Özellikle AB’nin geleneksel Batı değerleri olan özgürlük ve insan haklarının korunması temelleri üzerine kurulduğu göz önüne alındığında, AB liderlerinin masum sivillere karşı yürüttüğü acımasız kampanyada İsrail’i desteklemek için acele ettiğini görmek oldukça ironik ve paradoksaldır. Ancak AB üyelerinin tamamı İsrail’e koşulsuz destek vermiyor. Bazı üye ülkeler katı bir şekilde İsrail yanlısıyken, bazıları İsrail’i savaş suçlarından dolayı açıkça eleştirmektedir. İsrail-Filistin sorunu yakın gelecekte AB’nin önündeki en önemli sorunlardan biri olmaya devam edecek gibi görünüyor. Özellikle İspanya, İtalya ve Yunanistan gibi Akdeniz Avrupa ülkeleri, Arap ülkeleriyle olan yüksek seviyedeki karşılıklı bağımlılık ilişkileri nedeniyle, çatışmaya karşı daha dengeli bir politika izlemeye çalışmaktadır.

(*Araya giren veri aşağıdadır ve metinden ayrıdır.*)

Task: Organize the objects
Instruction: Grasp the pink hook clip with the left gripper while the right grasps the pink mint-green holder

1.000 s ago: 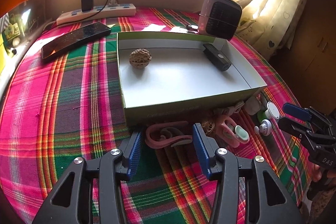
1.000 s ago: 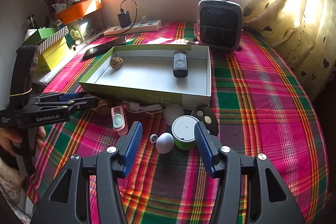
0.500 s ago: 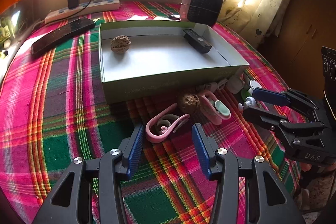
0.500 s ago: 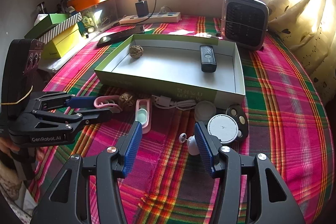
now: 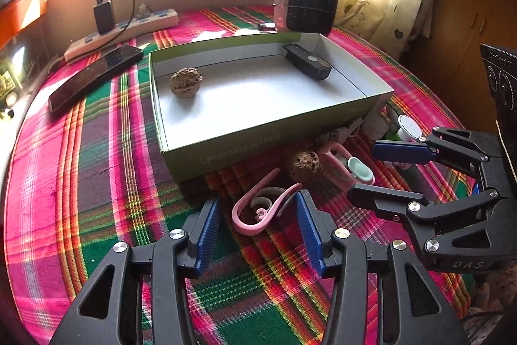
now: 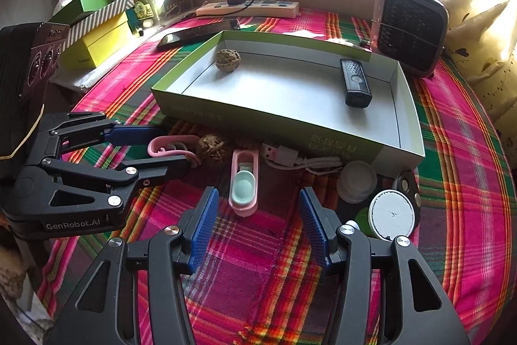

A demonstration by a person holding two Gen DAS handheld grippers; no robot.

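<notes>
A shallow green box [image 5: 226, 151] [image 6: 290, 128] lies on the plaid cloth with a walnut [image 5: 186, 82] [image 6: 228, 59] and a black device [image 5: 307, 66] [image 6: 355, 83] inside. My left gripper [image 5: 258, 212] [image 6: 176, 147] is open around a pink curved hook [image 5: 258, 209] [image 6: 169, 147] lying on the cloth. My right gripper [image 6: 258, 209] [image 5: 374, 173] is open, just before a pink holder with a mint cup [image 6: 245, 183] [image 5: 347, 167]. A second walnut [image 5: 303, 165] [image 6: 211, 147] lies between them, in front of the box.
A white USB cable [image 6: 297, 160], a white lid [image 6: 357, 181], a white-topped green jar [image 6: 391, 214] and a black fob [image 6: 407, 183] lie before the box. A small heater [image 6: 408, 28], power strip [image 6: 247, 9], black remote [image 5: 93, 76] and yellow boxes [image 6: 97, 44] stand around.
Both grippers moved in over the loose items. The left one came forward until its open fingers flank the pink hook. The right one shifted left from the jar toward the pink holder.
</notes>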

Batılı hükümetin İsrail yanlısı önyargılı politikalarına rağmen milyonlarca Batılı, kendi hükümetlerinin politikalarına şiddetle karşı çıkıyor ve Filistinlilerin haklarını destekliyor. Pek çok Batılı akademisyen ve aydın, İsrail yanlısı Batı politikalarının Batı’nın çıkarlarına zarar verdiğinin giderek daha fazla farkına varıyor. İsrail’in saldırgan politikalarının çoğu Batılı devletin dış politikasını rehin tuttuğunu çok iyi biliyorlar. Aşağıdan yukarıya baskı, er ya da geç Batılı hükümetleri İsrail-Filistin çatışmasına ilişkin söylemlerini değiştirmeye zorlayacak.